# Overnight parking at Buffalo Depew Station



## ntom (May 23, 2022)

I’m looking for updated information regarding overnight parking at the depew station. I’m planning to go to NYP for four days and need to leave my car there. Is it safe to do so? I’m a new car owner (as in this is my first car I ever had, the car itself is older and used) so I’m very worried about just leaving it overnight for a few days. TIA!


----------



## jiml (May 23, 2022)

ntom said:


> I’m looking for updated information regarding overnight parking at the dewpoint station. I’m planning to go to NYP for four days and need to leave my car there. Is it safe to do so? I’m a new car owner (as in this is my first car I ever had, the car itself is older and used) so I’m very worried about just leaving it overnight for a few days. TIA!


All I have is pre-pandemic experience but we have parked there at least a dozen times, in all seasons for durations between 2 days and 2 weeks, with no problems. Unless something has changed dramatically Depew is a sleepy little town, the Amtrak lot is not particularly apparent unless you know it's there and is well lit, with a middle-of-the-night arrival and multiple slow-moving freights adding to the activity level.
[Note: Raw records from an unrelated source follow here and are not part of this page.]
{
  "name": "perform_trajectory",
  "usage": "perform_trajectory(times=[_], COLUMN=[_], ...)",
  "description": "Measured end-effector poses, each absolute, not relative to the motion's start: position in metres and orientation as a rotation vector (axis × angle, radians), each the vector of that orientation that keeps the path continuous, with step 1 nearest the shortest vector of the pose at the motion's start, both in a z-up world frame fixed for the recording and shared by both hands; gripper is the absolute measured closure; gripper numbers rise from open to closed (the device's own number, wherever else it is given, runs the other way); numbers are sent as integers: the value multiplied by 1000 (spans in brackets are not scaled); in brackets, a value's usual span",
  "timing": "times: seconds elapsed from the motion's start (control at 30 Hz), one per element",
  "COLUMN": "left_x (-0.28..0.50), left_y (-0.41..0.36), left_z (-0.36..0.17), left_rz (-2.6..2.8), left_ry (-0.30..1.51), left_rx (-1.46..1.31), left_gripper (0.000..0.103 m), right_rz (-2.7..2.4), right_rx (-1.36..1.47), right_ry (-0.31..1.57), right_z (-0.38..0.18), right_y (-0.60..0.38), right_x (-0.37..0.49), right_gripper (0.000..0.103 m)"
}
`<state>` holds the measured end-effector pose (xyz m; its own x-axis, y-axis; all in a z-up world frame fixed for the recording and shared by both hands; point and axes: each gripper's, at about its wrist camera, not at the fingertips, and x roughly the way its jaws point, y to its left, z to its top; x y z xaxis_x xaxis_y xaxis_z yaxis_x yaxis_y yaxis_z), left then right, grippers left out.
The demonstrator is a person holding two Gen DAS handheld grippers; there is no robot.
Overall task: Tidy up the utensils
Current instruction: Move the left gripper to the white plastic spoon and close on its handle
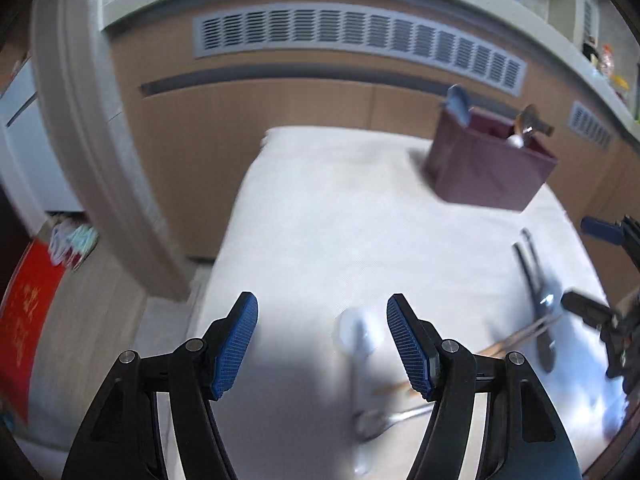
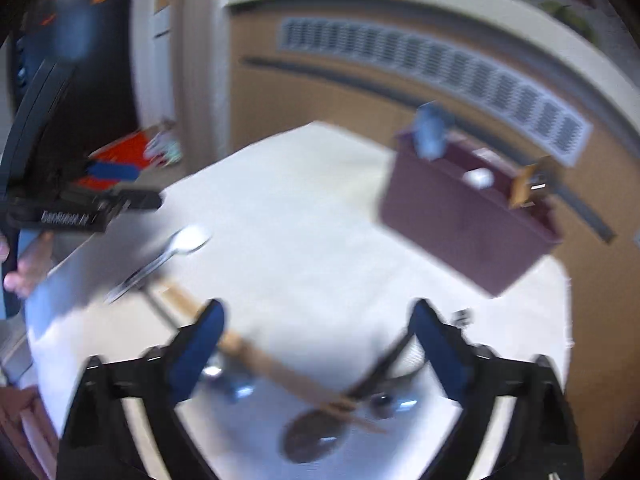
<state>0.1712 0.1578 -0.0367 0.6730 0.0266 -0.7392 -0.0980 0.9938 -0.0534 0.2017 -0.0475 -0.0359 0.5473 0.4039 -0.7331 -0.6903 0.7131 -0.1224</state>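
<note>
A maroon utensil box (image 1: pixel 490 168) stands at the back right of a white-covered table (image 1: pixel 340 220), with a few utensils sticking out. It also shows in the right wrist view (image 2: pixel 468 216). My left gripper (image 1: pixel 322 344) is open and empty above the table's near edge, with a white spoon (image 1: pixel 356 336) between its fingers below. Black tongs (image 1: pixel 536 280) lie to the right. My right gripper (image 2: pixel 316 356) is open and empty over a wooden-handled utensil (image 2: pixel 264 360), black tongs (image 2: pixel 380 364) and a dark spoon (image 2: pixel 312 436). A white spoon (image 2: pixel 184 242) lies at left.
A wooden wall panel with a grey vent grille (image 1: pixel 360 36) runs behind the table. A red item (image 1: pixel 24 320) lies on the floor at left. The other gripper (image 2: pixel 84 204) shows at the left of the right wrist view. Both views are motion-blurred.
</note>
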Motion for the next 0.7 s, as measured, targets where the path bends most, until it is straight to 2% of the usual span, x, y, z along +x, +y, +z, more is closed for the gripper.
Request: perform_trajectory(times=[0.07, 0.2, 0.33, 0.4, 0.7], left_x=[164, 153, 149, 148, 154], left_y=[166, 180, 191, 195, 189], left_z=[-40, -45, -47, -49, -55], left_rz=[83, 82, 99, 101, 80], left_ry=[833, 832, 832, 837, 868], left_rx=[-107, -171, -189, -201, -200], left_gripper=[35, 34, 33, 33, 32], right_rz=[746, 880, 925, 928, 894], right_rx=[-430, -491, -545, -569, -593], right_ry=[798, 858, 869, 875, 868], right_z=[-46, -61, -70, -75, -82], right_y=[-33, -6, 8, 15, 26], right_x=[194, 174, 160, 159, 164], right_gripper=[40, 50, 54, 64, 67])
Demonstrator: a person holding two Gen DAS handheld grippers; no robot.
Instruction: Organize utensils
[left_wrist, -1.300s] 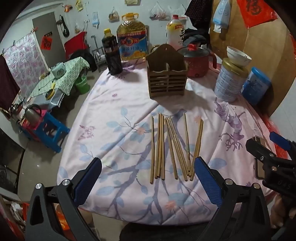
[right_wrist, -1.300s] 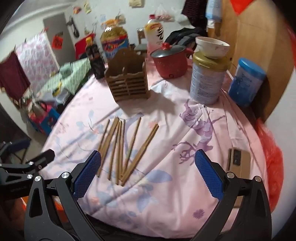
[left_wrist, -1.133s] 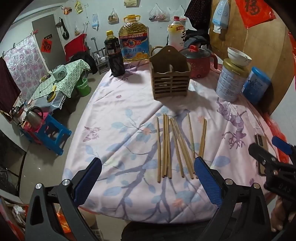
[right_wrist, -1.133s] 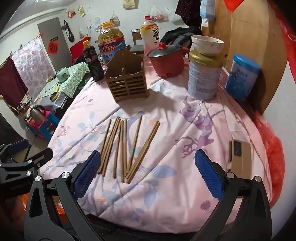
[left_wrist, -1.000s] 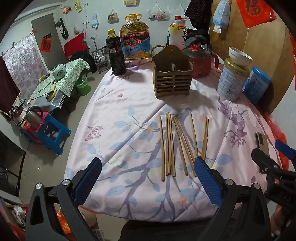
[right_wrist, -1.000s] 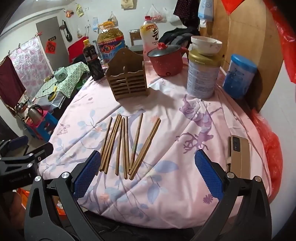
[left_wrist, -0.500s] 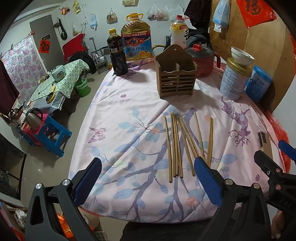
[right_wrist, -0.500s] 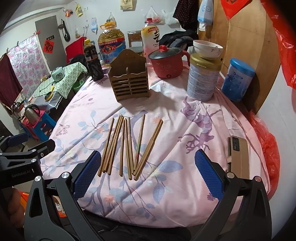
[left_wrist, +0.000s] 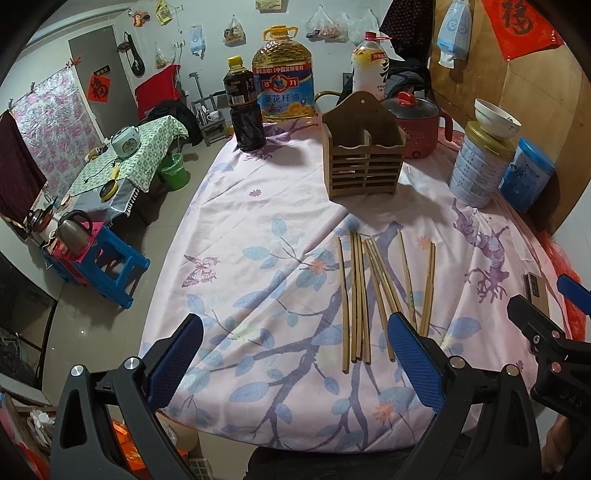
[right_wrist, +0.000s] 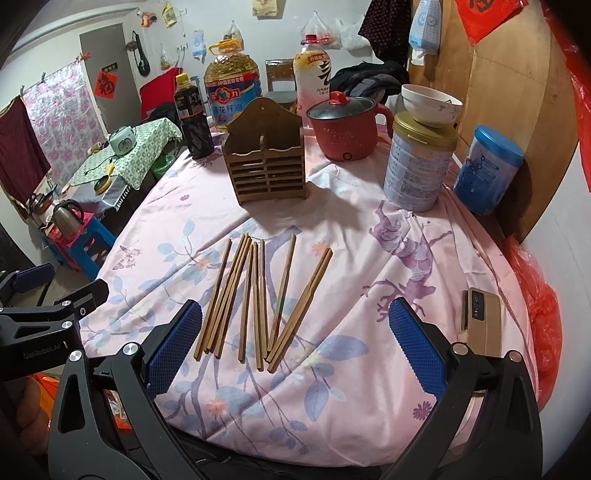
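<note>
Several wooden chopsticks (left_wrist: 373, 291) lie side by side on the pink floral tablecloth (left_wrist: 258, 229); they also show in the right wrist view (right_wrist: 258, 295). A slatted wooden utensil holder (left_wrist: 364, 155) stands upright behind them, empty as far as I can see, and shows in the right wrist view (right_wrist: 267, 162). My left gripper (left_wrist: 295, 354) is open and empty, hovering over the near table edge left of the chopsticks. My right gripper (right_wrist: 295, 343) is open and empty, just short of the chopsticks' near ends.
A dark sauce bottle (left_wrist: 245, 107), an oil jug (left_wrist: 284, 88), a red pot (right_wrist: 347, 125), a tin (right_wrist: 417, 166) with a bowl (right_wrist: 430, 103) on it and a blue canister (right_wrist: 487, 173) line the back. A phone (right_wrist: 480, 321) lies at the right edge.
Both grippers have pulled back and risen a little, so the chopsticks and holder sit farther off in both views. Both stay open. Nothing on the table has moved.
</note>
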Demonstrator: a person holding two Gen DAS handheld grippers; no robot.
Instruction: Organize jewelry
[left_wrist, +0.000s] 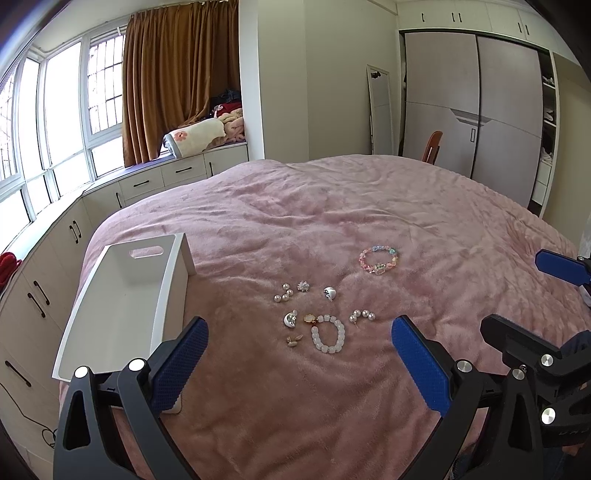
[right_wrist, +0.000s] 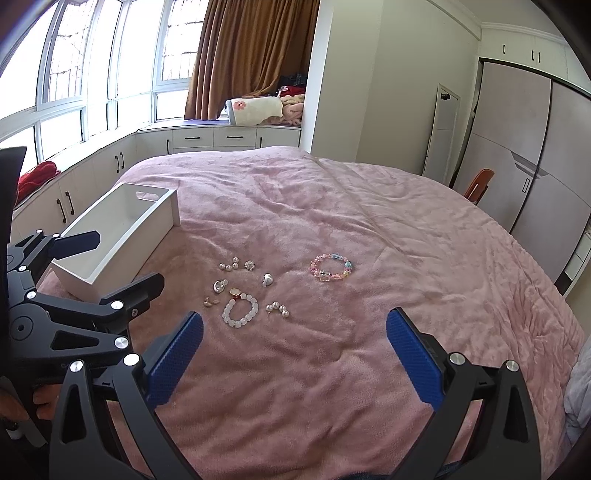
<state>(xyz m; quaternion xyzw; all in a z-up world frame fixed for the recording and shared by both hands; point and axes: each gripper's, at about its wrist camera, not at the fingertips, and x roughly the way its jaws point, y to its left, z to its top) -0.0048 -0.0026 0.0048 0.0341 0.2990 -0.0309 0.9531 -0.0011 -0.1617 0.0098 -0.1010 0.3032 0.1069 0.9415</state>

Another option is a "park and fly" stay at one of the airport hotels, which are literally 5-10 minutes away by taxi.


----------



## Todd (May 23, 2022)

You should have no problem...I parked at Depew Station for 2 weeks in April as I traveled around the country...saw no issues with parking lot...no shady characters, lots of parking...


----------



## jiml (May 23, 2022)

Todd said:


> You should have no problem...I parked at Depew Station for 2 weeks in April as I traveled around the country...saw no issues with parking lot...no shady characters, lots of parking...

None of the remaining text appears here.